Keep to the lines from the one with "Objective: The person" through the end of the data, and write them out exactly.

************

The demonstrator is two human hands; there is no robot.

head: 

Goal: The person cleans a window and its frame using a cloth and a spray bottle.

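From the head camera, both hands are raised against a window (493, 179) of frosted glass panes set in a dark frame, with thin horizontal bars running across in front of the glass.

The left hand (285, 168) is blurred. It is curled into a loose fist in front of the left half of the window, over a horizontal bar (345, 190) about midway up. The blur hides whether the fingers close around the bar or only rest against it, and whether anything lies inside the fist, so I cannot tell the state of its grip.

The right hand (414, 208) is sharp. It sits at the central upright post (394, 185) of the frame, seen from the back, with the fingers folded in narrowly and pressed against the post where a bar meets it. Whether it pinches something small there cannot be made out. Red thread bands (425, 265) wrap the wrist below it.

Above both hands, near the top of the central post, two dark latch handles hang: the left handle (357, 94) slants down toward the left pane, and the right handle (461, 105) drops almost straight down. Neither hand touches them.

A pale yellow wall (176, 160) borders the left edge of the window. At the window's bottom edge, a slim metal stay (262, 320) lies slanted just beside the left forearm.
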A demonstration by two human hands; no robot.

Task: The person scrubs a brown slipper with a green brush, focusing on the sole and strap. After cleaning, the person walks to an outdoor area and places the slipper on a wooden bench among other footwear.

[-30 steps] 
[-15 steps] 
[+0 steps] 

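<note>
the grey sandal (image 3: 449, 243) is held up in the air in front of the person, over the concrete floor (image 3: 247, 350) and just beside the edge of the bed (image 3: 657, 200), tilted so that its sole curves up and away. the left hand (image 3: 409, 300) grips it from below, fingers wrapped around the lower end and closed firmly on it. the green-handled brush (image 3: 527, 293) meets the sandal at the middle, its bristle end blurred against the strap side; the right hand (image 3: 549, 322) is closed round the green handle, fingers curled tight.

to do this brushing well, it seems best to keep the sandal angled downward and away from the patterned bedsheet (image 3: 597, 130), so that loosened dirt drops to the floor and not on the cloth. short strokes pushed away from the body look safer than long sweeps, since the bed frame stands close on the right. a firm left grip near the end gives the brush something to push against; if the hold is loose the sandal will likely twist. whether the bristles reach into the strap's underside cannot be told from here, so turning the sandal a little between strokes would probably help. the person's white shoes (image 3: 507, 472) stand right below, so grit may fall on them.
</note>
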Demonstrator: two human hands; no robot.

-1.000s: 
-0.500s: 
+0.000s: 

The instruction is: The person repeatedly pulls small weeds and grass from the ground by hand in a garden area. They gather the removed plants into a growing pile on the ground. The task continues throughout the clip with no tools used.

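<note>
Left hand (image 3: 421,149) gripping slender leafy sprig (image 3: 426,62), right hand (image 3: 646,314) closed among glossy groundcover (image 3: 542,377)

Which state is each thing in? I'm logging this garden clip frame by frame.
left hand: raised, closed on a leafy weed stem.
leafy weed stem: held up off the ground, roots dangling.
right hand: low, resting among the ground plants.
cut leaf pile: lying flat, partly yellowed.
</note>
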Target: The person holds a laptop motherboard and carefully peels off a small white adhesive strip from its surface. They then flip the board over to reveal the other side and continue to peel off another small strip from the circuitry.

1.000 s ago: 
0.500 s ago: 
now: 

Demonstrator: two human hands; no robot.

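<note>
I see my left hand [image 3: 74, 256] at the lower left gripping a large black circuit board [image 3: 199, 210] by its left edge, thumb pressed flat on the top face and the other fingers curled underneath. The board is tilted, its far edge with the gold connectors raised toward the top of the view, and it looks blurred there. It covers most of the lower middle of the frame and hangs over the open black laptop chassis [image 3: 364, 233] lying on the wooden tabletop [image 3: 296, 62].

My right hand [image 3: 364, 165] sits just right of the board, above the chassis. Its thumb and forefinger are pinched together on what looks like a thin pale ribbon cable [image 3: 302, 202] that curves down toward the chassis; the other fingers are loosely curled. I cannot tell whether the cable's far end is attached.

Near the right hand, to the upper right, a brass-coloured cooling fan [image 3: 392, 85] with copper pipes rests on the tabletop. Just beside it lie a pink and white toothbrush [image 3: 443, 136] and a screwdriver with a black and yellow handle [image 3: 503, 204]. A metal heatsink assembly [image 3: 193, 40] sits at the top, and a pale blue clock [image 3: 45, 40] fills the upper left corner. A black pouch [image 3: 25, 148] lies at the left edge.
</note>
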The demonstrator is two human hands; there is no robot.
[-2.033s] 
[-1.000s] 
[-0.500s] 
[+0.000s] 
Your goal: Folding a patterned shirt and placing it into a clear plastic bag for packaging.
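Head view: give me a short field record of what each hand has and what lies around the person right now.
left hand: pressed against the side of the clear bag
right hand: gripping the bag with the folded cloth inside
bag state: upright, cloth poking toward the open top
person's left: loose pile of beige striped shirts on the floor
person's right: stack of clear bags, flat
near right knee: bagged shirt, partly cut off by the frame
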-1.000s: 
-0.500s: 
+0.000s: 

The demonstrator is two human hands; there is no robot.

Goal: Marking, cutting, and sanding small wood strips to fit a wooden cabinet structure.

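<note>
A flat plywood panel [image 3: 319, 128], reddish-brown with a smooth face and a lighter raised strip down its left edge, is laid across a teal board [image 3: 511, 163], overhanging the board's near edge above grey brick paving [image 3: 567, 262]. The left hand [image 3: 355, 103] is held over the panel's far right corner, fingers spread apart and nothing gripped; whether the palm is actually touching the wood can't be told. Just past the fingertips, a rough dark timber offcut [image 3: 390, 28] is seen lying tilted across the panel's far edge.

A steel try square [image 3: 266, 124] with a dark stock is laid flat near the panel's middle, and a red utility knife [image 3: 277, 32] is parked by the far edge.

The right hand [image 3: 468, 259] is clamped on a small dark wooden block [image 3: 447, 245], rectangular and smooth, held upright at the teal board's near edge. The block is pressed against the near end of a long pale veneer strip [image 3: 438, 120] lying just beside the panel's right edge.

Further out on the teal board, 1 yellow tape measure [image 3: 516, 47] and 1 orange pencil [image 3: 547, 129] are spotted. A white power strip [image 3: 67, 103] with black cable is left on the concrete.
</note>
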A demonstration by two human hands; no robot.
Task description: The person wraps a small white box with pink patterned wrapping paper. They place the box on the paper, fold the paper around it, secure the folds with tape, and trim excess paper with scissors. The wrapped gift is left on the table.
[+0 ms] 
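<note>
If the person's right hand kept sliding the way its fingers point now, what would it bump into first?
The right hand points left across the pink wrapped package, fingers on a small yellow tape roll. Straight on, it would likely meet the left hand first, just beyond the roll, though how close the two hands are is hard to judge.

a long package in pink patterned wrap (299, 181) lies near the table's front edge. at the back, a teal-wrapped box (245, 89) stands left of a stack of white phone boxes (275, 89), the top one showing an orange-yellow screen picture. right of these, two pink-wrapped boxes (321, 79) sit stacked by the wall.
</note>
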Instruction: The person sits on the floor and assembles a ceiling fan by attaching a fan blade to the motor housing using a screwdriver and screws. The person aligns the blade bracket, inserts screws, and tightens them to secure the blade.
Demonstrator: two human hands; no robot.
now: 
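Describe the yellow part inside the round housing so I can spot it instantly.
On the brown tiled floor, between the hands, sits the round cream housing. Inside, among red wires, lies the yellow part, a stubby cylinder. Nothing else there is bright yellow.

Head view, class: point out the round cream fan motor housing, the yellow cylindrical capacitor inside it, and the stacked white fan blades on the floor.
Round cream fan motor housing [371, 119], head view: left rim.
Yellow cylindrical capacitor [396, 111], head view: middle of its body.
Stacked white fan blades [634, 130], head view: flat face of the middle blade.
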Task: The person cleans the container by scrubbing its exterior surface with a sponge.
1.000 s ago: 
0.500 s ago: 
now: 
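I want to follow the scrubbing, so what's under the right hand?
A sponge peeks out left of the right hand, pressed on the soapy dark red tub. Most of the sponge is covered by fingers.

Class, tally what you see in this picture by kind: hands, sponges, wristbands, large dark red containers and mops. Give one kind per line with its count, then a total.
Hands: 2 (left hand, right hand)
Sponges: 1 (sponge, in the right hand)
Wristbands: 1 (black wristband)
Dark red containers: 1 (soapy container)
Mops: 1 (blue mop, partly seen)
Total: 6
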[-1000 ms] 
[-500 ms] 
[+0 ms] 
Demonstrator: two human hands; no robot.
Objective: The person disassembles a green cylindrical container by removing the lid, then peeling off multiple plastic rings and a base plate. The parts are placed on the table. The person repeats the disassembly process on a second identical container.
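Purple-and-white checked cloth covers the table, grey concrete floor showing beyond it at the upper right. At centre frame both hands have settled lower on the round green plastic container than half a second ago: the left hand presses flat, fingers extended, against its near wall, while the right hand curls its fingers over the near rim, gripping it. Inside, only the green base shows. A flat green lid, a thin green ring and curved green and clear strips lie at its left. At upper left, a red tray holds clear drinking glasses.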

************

Response area:
Objective: The person disassembles a green cylindrical container by removing the lid, then peeling off multiple plastic rings and a base plate. The parts are placed on the table. The person repeats the disassembly process on a second identical container.
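Purple-and-white checked cloth covers the table, grey concrete floor showing beyond it at the upper right. At centre frame both hands have settled lower on the round green plastic container than half a second ago: the left hand presses flat, fingers extended, against its near wall, while the right hand curls its fingers over the near rim, gripping it. Inside, only the green base shows. A flat green lid, a thin green ring and curved green and clear strips lie at its left. At upper left, a red tray holds clear drinking glasses.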

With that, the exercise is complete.